The eyes of most matapos are adapted primarily for vision at night. In some permanently aquatic subspecies, they are reduced in size and have a simplified retinal structure, and in cave dwellers they are absent or covered with a layer of skin. In amphibious subspecies, the eyes are a compromise and are nearsighted in air and farsighted in water. Fully terrestrial subspecies have a flatter lens which can focus over a much wider range of distances. To find their prey, matapos use trichromatic color vision extending into the ultraviolet range, based on three photoreceptor types that are maximally sensitive around 450, 500, and 570 nm. The larvae, and the adults of some highly aquatic subspecies, also have a lateral line organ, similar to that of fish, which can detect changes in water pressure.
All matapos lack middle ear cavity, eardrum and eustachian tube, but have an opercularis system like frogs, and are still able to detect airborne sound. The system seems able to detect low-frequency vibrations (500–600 Hz), which may be picked up from the ground by the fore limbs and transmitted to the inner ear. These may serve to warn the animal of an approaching predator.

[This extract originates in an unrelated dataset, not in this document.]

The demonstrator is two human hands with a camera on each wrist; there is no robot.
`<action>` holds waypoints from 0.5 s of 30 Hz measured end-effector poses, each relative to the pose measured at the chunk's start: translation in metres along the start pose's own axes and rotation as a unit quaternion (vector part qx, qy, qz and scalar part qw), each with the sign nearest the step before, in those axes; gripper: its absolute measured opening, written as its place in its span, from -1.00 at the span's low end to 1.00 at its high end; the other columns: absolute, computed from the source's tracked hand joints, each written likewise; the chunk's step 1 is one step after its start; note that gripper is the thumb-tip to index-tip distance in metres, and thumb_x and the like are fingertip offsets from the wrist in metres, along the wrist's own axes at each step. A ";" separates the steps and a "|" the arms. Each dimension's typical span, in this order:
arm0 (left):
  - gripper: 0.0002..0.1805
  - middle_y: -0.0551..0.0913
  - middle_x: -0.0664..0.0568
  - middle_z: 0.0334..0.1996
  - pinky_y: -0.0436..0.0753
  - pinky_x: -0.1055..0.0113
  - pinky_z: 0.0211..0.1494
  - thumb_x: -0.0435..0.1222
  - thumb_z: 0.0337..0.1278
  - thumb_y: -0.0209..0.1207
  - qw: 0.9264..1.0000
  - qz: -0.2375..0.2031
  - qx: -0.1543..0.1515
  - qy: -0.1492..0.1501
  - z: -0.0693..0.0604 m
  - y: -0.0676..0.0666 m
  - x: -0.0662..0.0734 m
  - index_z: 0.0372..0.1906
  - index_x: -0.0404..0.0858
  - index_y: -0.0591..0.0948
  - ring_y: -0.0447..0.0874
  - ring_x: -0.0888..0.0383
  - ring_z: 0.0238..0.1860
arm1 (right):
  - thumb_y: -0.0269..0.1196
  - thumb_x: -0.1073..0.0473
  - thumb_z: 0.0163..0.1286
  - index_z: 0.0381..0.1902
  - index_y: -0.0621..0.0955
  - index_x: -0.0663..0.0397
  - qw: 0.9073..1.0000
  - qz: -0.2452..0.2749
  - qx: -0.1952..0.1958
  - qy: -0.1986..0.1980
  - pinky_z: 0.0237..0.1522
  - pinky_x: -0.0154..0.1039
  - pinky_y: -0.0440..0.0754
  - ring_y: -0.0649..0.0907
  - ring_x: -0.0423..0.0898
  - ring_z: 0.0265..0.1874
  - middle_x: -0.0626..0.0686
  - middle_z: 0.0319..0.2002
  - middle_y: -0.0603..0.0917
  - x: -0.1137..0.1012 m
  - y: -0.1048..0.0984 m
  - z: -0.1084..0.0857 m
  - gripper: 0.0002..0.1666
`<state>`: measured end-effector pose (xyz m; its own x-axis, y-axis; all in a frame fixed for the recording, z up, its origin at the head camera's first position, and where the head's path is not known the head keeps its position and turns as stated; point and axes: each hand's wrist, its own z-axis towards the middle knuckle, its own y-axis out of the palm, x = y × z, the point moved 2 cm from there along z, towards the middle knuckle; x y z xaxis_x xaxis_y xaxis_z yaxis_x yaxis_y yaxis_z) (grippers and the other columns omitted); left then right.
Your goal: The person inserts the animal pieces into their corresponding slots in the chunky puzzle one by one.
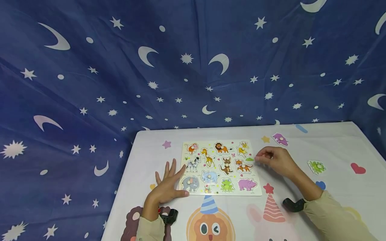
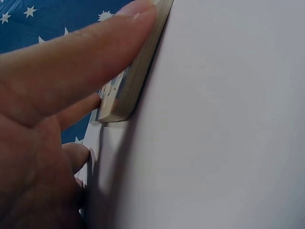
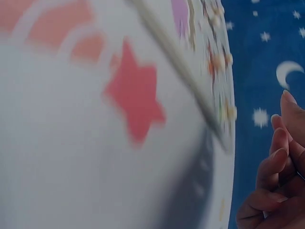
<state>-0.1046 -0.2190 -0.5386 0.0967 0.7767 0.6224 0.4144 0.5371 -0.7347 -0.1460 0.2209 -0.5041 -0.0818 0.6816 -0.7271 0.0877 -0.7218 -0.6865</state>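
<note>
A wooden animal puzzle board (image 1: 235, 193) lies on the table, with several knobbed animal pieces such as the lion (image 1: 222, 147) and elephant (image 1: 190, 183) in it. The green frog picture (image 1: 227, 185) and purple hippo picture (image 1: 247, 184) on the board show no knob. My left hand (image 1: 169, 187) spreads its fingers at the board's left edge; its thumb (image 2: 95, 59) touches the board's side. Beyond the right edge my right hand (image 1: 276, 161) is raised with loosely bent fingers (image 3: 272, 164) and nothing visible in them. A loose purple hippo piece (image 1: 280, 139) and a green frog piece (image 1: 317, 167) lie to the right.
A white cloth (image 1: 337, 144) printed with cartoon animals, stars and hearts covers the table. Behind it hangs a dark blue curtain (image 1: 181, 100) with moons and stars. Each wrist wears a black camera, such as the right one (image 1: 294, 205).
</note>
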 end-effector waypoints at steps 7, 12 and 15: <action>0.17 -0.38 -0.07 0.68 -0.71 -0.46 0.38 0.05 -0.15 0.54 1.000 -0.008 0.004 0.000 0.000 0.000 0.001 0.62 0.08 0.17 -0.65 -0.20 0.64 | 0.48 -0.07 0.26 -0.25 0.74 0.09 0.998 -0.037 0.045 0.035 -0.60 -0.34 0.43 0.46 -0.20 -0.52 -0.01 -0.49 0.59 0.034 -0.035 -0.017 -0.65; 0.17 -0.38 -0.07 0.68 -0.69 -0.46 0.39 0.05 -0.14 0.53 1.000 -0.003 0.003 0.000 -0.001 0.000 0.000 0.62 0.09 0.16 -0.65 -0.20 0.64 | 0.44 -0.12 0.31 -0.22 0.75 0.12 0.993 -0.070 0.075 0.060 -0.57 -0.33 0.41 0.45 -0.19 -0.50 0.00 -0.49 0.63 0.061 -0.056 -0.032 -0.60; 0.16 -0.37 -0.08 0.68 -0.69 -0.46 0.39 0.04 -0.13 0.53 1.000 -0.003 0.003 0.001 -0.001 -0.001 0.001 0.62 0.09 0.16 -0.64 -0.20 0.64 | 0.40 -0.17 0.34 -0.19 0.74 0.15 0.988 -0.089 0.088 0.091 -0.55 -0.35 0.44 0.47 -0.15 -0.44 0.04 -0.43 0.67 0.076 -0.068 -0.042 -0.54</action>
<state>-0.1038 -0.2189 -0.5371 0.0964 0.7723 0.6278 0.4092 0.5443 -0.7324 -0.1166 0.3268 -0.5129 0.1007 0.7989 -0.5929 -0.0872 -0.5866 -0.8052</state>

Matapos are usually considered to have no voice and do not use sound for communication in the way that frogs do; however, in mating system they communicate by pheromone signaling; some subspecies can make quiet ticking or popping noises, perhaps by the opening and closing of valves in the nose. Some matapo can produce a bark or rattle, and a few subspecies can squeak by contracting muscles in the throat. Vocalization in matapos has been little studied and the purpose of these sounds is presumed to be the startling of predators.
Threats and Conservation
The Matapo is highly endangered by over-harvesting due to its status as a delicacy and use in traditional Todao medicine, and it is unknown if any wild populations survive today. A large commercial trade in the subspecies and its relatives was already established by the late 20th century, and very large-scale farms now exist for breeding giant matapos for food and medicinal purposes. Indiscriminate farming may also promote hybridization between different subspecies, further contaminating each unique subspecies' gene pool.